Would you return the lines between the one holding "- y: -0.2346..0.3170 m" and the one holding "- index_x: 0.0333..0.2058", inclusive, and only those, exactly as they stand in the listing below?

══ Data excerpt ══

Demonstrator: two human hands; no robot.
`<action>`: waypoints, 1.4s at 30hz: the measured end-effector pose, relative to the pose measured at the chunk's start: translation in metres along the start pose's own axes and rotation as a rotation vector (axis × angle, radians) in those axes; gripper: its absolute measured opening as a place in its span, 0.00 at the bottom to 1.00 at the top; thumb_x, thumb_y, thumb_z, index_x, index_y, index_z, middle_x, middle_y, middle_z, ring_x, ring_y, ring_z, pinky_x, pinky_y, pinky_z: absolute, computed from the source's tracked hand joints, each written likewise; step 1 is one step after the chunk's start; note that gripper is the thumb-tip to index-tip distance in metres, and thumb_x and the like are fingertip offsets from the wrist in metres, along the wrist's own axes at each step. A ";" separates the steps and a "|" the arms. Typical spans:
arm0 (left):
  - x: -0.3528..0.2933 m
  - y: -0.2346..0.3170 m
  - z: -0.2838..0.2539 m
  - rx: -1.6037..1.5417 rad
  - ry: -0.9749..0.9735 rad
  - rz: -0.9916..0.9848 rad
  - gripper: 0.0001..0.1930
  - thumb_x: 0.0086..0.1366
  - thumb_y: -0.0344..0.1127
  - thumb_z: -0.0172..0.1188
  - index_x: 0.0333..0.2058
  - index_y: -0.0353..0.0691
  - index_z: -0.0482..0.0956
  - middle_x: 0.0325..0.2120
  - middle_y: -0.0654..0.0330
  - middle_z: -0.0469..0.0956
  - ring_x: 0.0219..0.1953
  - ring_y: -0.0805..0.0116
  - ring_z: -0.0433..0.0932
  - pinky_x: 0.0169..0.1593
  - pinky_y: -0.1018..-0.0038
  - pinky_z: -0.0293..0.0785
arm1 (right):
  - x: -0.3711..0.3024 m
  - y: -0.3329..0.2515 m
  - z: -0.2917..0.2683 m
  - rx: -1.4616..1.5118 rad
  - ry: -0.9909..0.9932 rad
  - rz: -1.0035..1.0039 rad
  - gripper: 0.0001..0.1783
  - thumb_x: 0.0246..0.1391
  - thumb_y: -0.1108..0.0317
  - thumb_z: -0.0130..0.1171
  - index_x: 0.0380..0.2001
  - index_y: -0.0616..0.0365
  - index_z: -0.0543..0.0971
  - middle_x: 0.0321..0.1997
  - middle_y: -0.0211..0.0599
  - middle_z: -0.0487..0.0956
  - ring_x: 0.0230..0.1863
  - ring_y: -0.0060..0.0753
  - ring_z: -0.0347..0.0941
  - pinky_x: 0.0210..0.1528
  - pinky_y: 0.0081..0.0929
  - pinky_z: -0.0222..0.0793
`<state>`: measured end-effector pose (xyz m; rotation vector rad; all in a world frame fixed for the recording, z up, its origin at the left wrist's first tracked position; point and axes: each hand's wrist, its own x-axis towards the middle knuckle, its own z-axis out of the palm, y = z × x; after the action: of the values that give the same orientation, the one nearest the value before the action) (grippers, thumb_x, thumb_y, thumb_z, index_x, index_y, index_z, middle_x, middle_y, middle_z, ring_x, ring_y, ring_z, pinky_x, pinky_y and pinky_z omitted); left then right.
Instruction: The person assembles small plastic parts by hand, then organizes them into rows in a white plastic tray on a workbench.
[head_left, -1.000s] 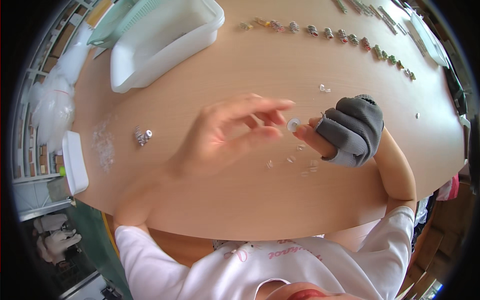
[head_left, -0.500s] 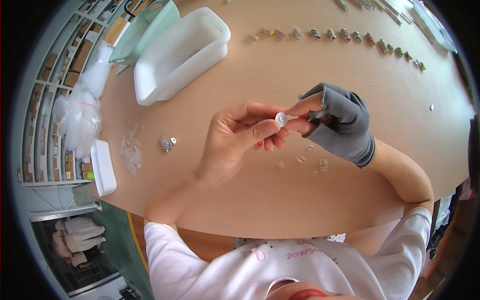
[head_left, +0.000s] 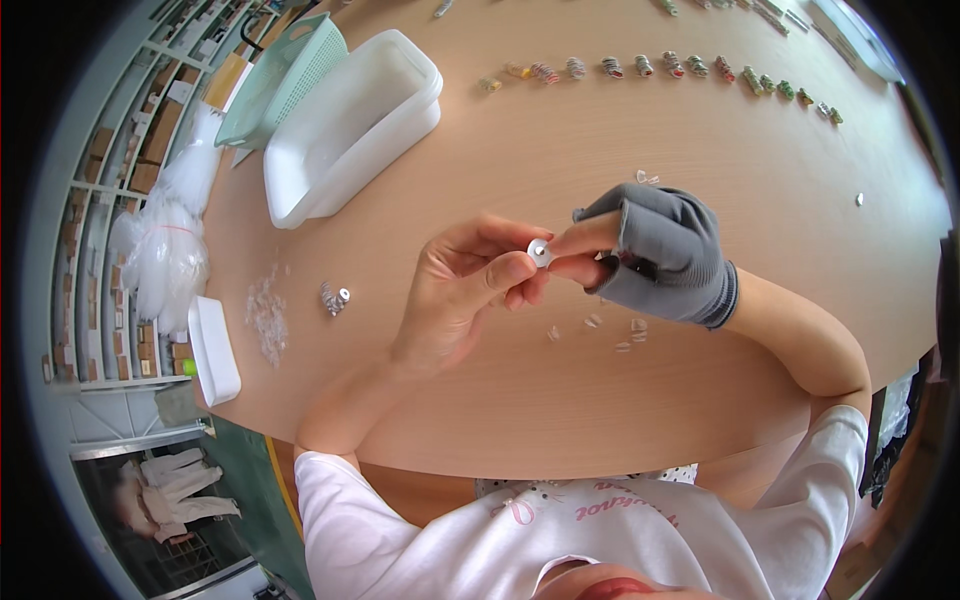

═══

## Expected answer:
  - y: -0.2346..0.3170 m
  - z: -0.2838..0.2539 m
  - rx: -1.6037..1.5417 rad
  - ry: -0.9749..0.9735 rad
  - rz: -0.9916..0.9848 rad
  - gripper: 0.0001..0.1930
  - thumb_x: 0.0086..0.1366
  - thumb_y: -0.0344..0.1127
  - thumb_z: -0.0172..0.1188
  - index_x: 0.0333..0.2058

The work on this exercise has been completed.